30 552
Wijziging van de Arbeidsomstandighedenwet 1998 en enige andere wetten in verband met het vergroten van de verantwoordelijkheid van werkgevers en werknemers voor het arbeidsomstandighedenbeleid

nr. 25
AMENDEMENT VAN DE LEDEN VAN DER SANDE EN KOOPMANS

Ontvangen 21 september 2006

De ondergetekenden stellen het volgende amendement voor:

I

Artikel I, onderdeel O komt te luiden:

Artikel 14 wordt als volgt gewijzigd:

1. Het eerste lid, onderdeel d, vervalt onder vervanging aan het slot van onderdeel c van de puntkomma door een punt.

2. Onder vernummering van het elfde lid tot dertiende lid, worden na het negende lid twee leden lid ingevoegd, luidende:

11. Het eerste lid, aanhef en onderdeel a, is niet van toepassing ten aanzien van de werkgever:

a. die werknemers arbeid laat verrichten voor een tijdsduur van in totaal ten hoogste 40 uur per week, of

b. met in de regel ten hoogste 25 werknemers, indien gebruik wordt gemaakt van een model voor het opstellen van een risico-inventarisatie en -evaluatie.

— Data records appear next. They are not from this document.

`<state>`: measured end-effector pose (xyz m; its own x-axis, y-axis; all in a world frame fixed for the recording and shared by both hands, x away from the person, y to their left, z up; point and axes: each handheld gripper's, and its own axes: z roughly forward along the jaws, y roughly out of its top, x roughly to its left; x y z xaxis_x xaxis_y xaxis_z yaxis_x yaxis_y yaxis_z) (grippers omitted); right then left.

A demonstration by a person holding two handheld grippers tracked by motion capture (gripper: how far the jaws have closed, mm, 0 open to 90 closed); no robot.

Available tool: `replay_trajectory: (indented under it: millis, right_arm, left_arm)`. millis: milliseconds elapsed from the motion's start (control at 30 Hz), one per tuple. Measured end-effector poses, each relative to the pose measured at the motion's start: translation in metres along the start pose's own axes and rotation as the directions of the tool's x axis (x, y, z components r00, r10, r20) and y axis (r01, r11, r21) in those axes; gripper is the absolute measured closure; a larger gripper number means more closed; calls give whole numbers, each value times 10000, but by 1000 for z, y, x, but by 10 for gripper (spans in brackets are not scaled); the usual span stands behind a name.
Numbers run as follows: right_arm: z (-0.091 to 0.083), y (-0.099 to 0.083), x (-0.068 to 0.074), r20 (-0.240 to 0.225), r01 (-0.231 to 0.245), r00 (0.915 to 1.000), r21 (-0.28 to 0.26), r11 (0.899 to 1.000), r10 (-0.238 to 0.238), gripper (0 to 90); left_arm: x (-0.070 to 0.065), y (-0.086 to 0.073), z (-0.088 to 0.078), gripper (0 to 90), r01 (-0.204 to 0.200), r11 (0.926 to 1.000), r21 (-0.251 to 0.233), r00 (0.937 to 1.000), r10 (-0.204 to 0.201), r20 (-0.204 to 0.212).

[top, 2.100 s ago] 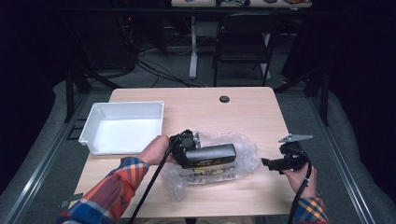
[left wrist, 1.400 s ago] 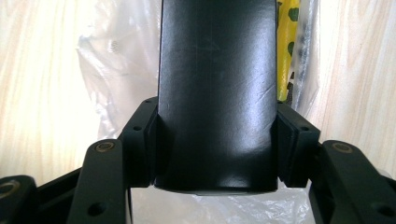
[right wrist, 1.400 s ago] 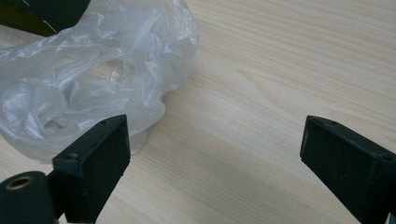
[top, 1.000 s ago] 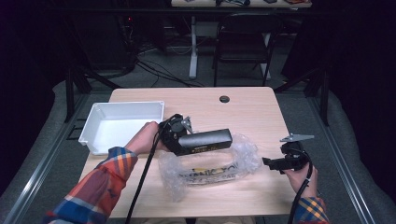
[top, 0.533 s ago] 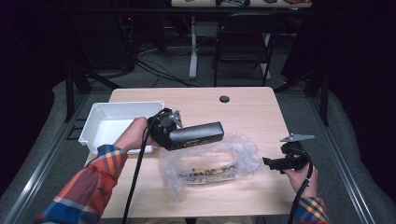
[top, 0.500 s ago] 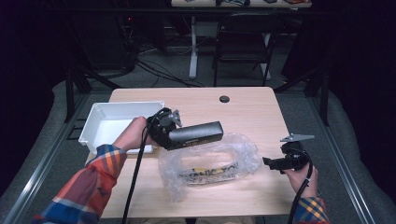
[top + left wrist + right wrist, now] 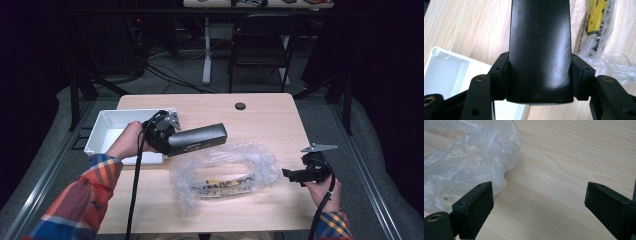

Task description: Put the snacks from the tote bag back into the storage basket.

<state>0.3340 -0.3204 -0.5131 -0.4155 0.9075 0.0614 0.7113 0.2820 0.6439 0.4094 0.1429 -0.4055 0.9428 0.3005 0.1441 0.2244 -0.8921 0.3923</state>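
Note:
A long black box (image 7: 200,139) hangs in the air above the wooden table, level, with my left gripper (image 7: 172,142) shut on its left end. In the left gripper view the box (image 7: 539,50) rises between the two pads (image 7: 579,75), which press on its sides. Under and to the right of it a crumpled clear plastic bag (image 7: 225,172) with yellow print lies on the table. My right gripper (image 7: 290,175) sits just right of the bag, open; its own view shows bare wood between the jaws and the bag's edge (image 7: 461,157) at the left.
A white tray (image 7: 107,127) stands at the table's left edge, just behind my left hand, and its corner (image 7: 446,72) lies below the box. A small black round disc (image 7: 240,106) sits near the far edge. A chair (image 7: 260,45) stands beyond the table.
My left gripper has carried the black box up and to the left, away from the bag and closer to the white tray. The right gripper has stayed put.

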Motion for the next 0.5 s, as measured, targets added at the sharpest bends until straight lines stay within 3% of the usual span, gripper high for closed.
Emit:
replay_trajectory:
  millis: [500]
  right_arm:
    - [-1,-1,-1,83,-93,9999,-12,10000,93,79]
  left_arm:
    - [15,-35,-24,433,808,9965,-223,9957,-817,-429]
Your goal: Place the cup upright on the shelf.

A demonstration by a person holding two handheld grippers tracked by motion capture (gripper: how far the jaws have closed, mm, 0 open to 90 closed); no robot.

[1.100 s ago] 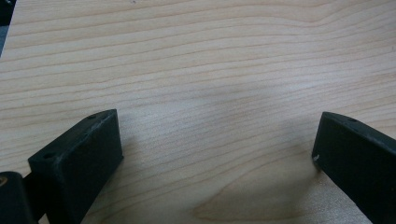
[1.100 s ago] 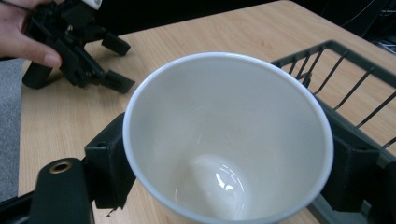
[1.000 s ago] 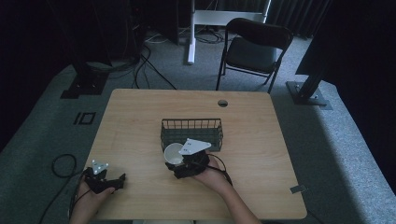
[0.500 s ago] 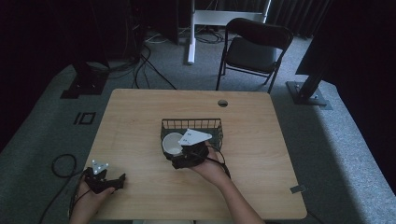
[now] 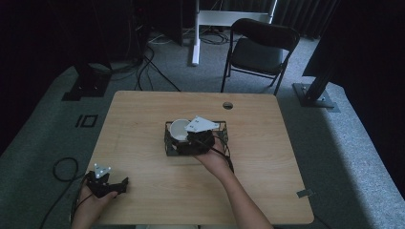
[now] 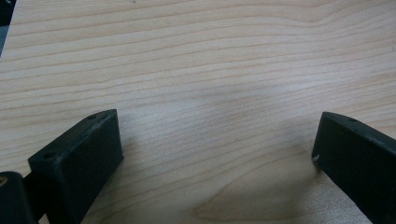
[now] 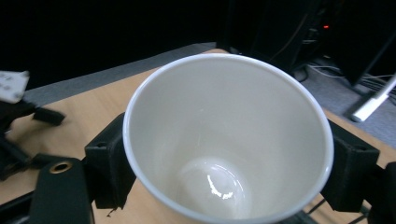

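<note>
1. Lower left of the high view: the left tongs [image 5: 109,183] rest in a hand on the light wooden table [image 5: 143,138], jaws spread wide with only bare wood between them.
2. Centre of the frame: the right tongs [image 5: 184,143] are closed on the sides of a white, glossy, round cup [image 5: 180,129], which stands open-mouthed over the black wire basket [image 5: 220,138].
3. Upper right: a black folding chair [image 5: 258,47] stands on the grey carpet beyond the table.

White cup [image 7: 224,140], black wire basket [image 5: 220,143], light woodgrain table [image 6: 210,70]
</note>
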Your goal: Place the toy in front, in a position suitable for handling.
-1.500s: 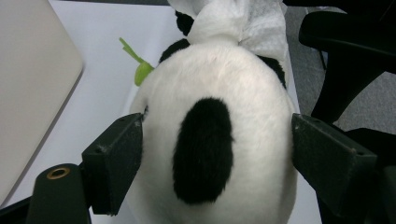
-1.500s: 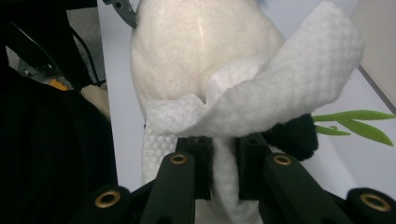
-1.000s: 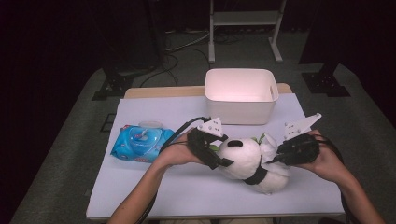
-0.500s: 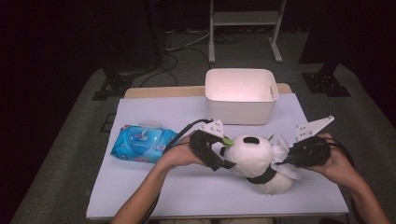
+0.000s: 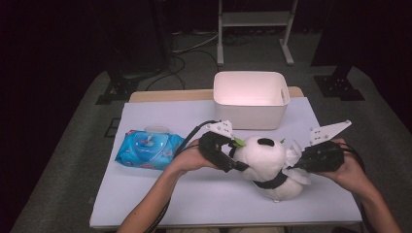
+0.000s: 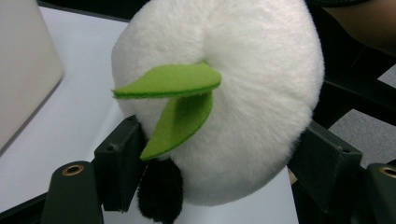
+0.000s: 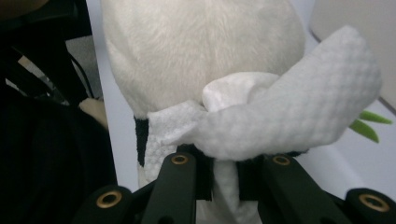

12. Bij of krachtens algemene maatregel van bestuur worden regels gesteld voor:

a. de tijdsduur van arbeid die buiten beschouwing wordt gelaten bij de toepassing van het elfde lid, onderdeel a;

b. het model, bedoeld in het elfde lid, onderdeel b.

3. Het dertiende lid komt luiden:

13. Bij of krachtens algemene maatregel van bestuur kan worden bepaald dat de bijstand bij een of meer taken als bedoeld in het eerste lid, onderdelen b en c, niet verplicht is met inachtneming van bij of krachtens die algemene maatregel van bestuur gegeven voorschriften.

II

Na artikel I, onderdeel O wordt een nieuw onderdeel ingevoegd, luidende:

Oa

Artikel 14a, zesde lid, komt te luiden:

6. Artikel 14, derde tot en met vijfde lid, elfde tot en met dertiende lid.

Toelichting

In artikel 14 is de uitzondering die thans is opgenomen in artikel 2.14b Arbobesluit met betrekking tot de inschakeling van een gecertificeerde deskundige bij het toetsen van de risico-inventarisatie en -evaluatie opgenomen, waarbij het getalscriterium van 10 werknemers is opgehoogd naar 25. In het twaalfde lid is geregeld dat er nadere eisen worden gesteld aan de tijdsduur die niet meetelt voor de berekening als bedoeld in het elfde lid, onderdeel a (bijvoorbeeld arbeid van vrijwilligers en directeur-grootaandeelhouder), en aan het model, bedoeld in het elfde lid, onderdeel b (zie het huidige artikel 2.14b, derde lid Arbobesluit).